Not surprisingly, we didn't really see this coming. That's how history tends to work. The Yankees won the World Series in 2000 and through 2003, the standout moment of the decade was not the 0-3 comeback of the Red Sox, but the 2001 Series, a seven game classic which ended with a ninth inning rally by the home underdog and was played in the days following 9/11. The Yankees lost, but in many respects they were still the main story. The dynasty was defeated, but thanks to three insanely dramatic victories, the dynasty never looked better in the process. And of course, it was New York in 2001. I don't need to remind those of us over the age of sixteen how incredibly scary that time was. Serious people suggested that we take September 11th off the calendar altogether. Normal life seemed at once inappropriate and incredible. For the Yankees to be doing all this, with the Mayor in the front row reading a FDNY cap, was some combination of surreal and sublime.

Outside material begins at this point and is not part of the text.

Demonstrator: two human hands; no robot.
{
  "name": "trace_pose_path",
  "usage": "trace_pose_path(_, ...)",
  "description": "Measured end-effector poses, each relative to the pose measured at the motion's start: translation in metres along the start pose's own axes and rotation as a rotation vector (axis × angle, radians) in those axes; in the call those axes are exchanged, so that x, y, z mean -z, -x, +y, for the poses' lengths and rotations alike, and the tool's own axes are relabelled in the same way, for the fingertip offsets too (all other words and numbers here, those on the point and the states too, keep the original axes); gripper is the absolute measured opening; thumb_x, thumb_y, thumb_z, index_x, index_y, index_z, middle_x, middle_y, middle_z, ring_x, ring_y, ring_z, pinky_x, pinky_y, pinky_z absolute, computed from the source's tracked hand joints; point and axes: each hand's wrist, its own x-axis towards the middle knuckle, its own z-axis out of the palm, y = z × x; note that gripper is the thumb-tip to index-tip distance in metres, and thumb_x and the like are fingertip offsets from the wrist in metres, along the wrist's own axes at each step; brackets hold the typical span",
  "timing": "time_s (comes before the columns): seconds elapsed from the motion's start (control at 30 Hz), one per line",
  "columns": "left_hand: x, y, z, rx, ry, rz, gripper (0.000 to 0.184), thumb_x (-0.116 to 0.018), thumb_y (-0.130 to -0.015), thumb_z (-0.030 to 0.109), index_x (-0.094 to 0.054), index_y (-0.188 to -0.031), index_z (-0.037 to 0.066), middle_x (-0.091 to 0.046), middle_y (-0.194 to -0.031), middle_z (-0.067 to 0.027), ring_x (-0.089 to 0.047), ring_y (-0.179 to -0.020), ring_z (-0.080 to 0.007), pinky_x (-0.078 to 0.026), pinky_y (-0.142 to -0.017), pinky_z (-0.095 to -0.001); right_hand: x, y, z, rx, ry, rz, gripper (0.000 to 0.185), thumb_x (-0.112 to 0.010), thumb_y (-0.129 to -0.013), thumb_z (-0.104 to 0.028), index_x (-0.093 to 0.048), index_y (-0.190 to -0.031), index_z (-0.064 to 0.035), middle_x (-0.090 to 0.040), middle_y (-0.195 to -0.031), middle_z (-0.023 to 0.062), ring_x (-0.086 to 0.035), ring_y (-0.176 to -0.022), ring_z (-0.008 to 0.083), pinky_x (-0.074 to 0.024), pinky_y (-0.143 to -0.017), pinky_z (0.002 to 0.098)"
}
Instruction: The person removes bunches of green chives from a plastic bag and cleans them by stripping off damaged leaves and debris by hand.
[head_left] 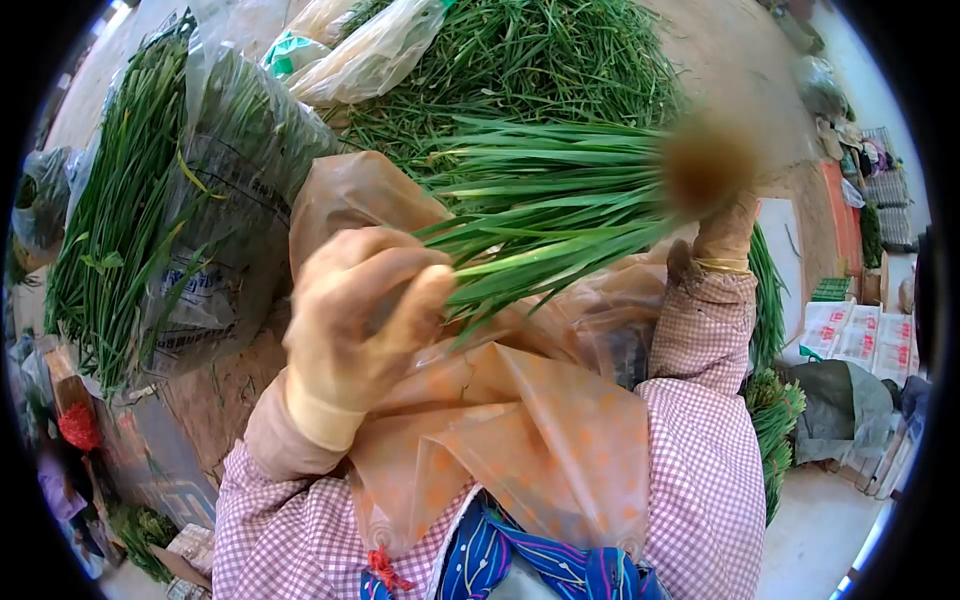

Then the Angels beat the Yankees in 2002 (which spawned the counter-revolutionary decade, which was the Angels//Marlins/White Sox/Twins small ball loving but actually win with pitching trend), followed by the weird 2003 World Series, which at the time seemed like a gigantic upset by the Marlins. In 2009, it looks like just another random title by a random team, there's been a lot of that this decade. It also just looks like another Yankees postseason loss, which we learned to expect.
And so, we bookend what most would consider this decade with Yankees titles. For me, making the playoffs nine out of ten years is a clincher. Nevertheless, so much of the baseball culture that the '00s brought was tied up with the Red Sox, who dominated the middle years of the decade, who made fanaticism seem both poetic and hip, who helped vaunt stats into the mainstream, who launched a thousand blogs, who made MLB start making baseball gear for women, who changed the front office model for sports teams and on and on.
Now about those Royals in the 2000s...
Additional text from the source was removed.